[BUG] Longhorn Helm Chart doesn't have tolerations for CSI plugin and Engine image daemonsets #6606

KostLinux · 2023-08-29T09:24:16Z

Describe the bug (🐛 if you encounter this issue)

After upgrading Longhorn from the Helm chart, the engine image and CSI plugin do not have tolerations, resulting in those components not being applied to storage nodes.

To Reproduce

Create a few workers, with three of them labeled as Longhorn nodes.
Apply taints on the three Longhorn nodes.
Upgrade Longhorn using the Helm chart, ensuring to include tolerations.
Go to the Longhorn UI and navigate to Settings > Engine Image tab.
Click on the engine image.
Observe that the engine image is only deployed on untainted nodes.
Add tolerations to the engine image using kubectl edit.
Verify that the engine image is now deployed on the storage nodes.

Expected behavior

When upgrading Longhorn from the Helm chart, the engine images and CSI plugin daemonsets should be automatically deployed on storage nodes.

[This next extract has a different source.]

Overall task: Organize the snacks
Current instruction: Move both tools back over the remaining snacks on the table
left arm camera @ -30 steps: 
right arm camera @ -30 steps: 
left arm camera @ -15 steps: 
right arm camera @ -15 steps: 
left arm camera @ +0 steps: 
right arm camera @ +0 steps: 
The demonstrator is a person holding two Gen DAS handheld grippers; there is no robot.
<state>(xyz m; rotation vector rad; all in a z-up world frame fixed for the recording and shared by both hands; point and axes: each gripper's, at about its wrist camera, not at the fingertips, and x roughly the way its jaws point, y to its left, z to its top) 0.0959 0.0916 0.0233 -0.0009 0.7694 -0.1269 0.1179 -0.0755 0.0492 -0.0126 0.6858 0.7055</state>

Support bundle for troubleshooting

Environment

Longhorn version: v1.4.2
Installation method: Rancher Catalog App
Kubernetes distro and version: RKE / Kubernetes v1.24.8
Number of management nodes in the cluster: 3
Number of worker nodes in the cluster: 8
Node Configuration:
OS type and version: Oracle Linux 8
CPU per node: 8
Memory per node: 16 GB
Disk type: 200 GB
Network bandwidth between the nodes: 1 Gbps
Underlying Infrastructure: VMware
Number of Longhorn volumes in the cluster: 500

Additional context

It is important to note that some PVCs may come from an older version of Longhorn. In such cases, the engine images for those PVCs will not be updated until the daemonsets are manually edited. Ensure that the engine image automatic update option is enabled.

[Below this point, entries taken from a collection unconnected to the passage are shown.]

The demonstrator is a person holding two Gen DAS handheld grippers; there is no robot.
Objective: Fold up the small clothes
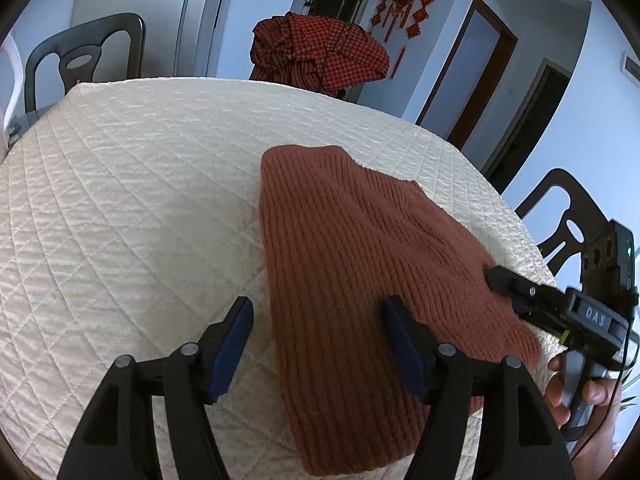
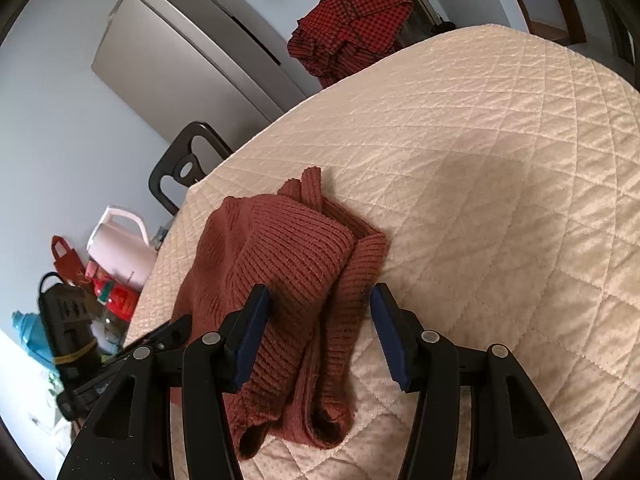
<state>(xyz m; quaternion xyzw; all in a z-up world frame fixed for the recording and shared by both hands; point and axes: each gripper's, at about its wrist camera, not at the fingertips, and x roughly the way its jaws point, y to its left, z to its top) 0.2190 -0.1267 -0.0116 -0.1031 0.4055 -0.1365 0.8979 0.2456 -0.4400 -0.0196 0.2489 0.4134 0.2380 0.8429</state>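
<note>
A rust-red ribbed knit garment [image 1: 360, 272] lies folded on the cream quilted table cover [image 1: 140, 200]. My left gripper [image 1: 316, 324] is open and empty, its jaws straddling the garment's left edge just above it. My right gripper [image 2: 320, 316] is open and empty, its jaws over the folded layers of the garment [image 2: 288, 272]. The right gripper also shows in the left wrist view [image 1: 520, 284] at the garment's right edge. The left gripper's fingers [image 2: 160, 336] show at the lower left of the right wrist view.
A red checked cloth [image 1: 320, 48] hangs over a chair beyond the table's far edge. Dark chairs stand at the left [image 1: 84, 56] and right [image 1: 568, 216]. A fridge [image 2: 192, 52], a pink jug [image 2: 120, 248] and clutter [image 2: 80, 300] lie past the table's edge.
</note>
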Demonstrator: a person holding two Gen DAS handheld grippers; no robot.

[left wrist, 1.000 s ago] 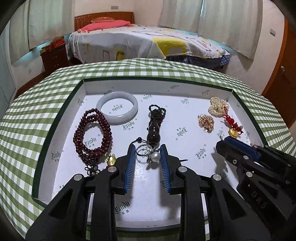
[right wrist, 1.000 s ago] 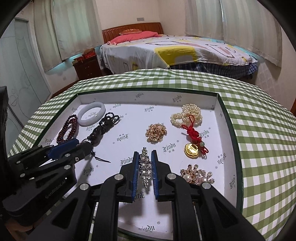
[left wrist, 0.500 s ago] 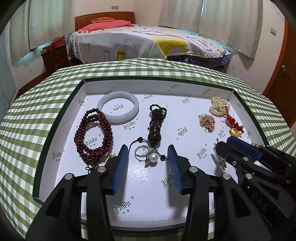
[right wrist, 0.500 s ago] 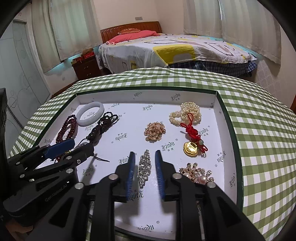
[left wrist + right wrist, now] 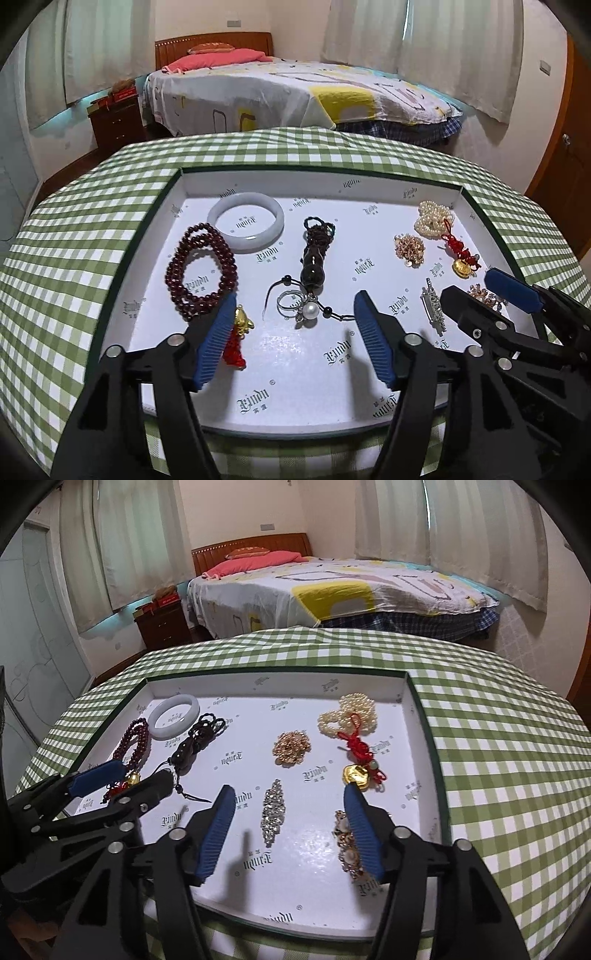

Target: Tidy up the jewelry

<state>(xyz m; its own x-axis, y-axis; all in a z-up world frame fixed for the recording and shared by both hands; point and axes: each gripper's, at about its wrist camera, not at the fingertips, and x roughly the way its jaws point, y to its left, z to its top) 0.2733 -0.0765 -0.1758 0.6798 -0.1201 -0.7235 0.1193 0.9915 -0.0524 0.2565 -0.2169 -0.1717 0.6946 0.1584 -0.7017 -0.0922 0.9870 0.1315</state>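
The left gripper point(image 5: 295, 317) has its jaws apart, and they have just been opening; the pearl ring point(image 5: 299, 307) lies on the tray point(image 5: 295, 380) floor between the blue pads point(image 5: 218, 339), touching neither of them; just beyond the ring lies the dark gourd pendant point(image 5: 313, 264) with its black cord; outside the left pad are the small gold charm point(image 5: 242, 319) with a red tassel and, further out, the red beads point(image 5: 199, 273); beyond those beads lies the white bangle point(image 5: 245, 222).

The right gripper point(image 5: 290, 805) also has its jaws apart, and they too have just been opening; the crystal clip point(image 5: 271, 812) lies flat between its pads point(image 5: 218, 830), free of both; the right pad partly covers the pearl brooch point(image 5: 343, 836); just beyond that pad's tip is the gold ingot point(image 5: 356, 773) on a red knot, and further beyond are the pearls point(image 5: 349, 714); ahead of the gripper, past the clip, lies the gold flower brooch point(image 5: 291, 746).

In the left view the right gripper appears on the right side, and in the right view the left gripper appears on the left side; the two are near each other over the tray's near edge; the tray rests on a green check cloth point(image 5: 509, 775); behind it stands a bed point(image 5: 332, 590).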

Also the reason i've created another bug issue, you've ignored this issue > #6103

innobead · 2023-08-29T14:58:42Z

Thanks for reporting this. I closed the original, so we can keep this.

This part should not have a recent change. cc @ChanYiLin follow up.

sybnex · 2024-01-29T14:22:36Z

I ran into this issue today ... is this still on the roadmap?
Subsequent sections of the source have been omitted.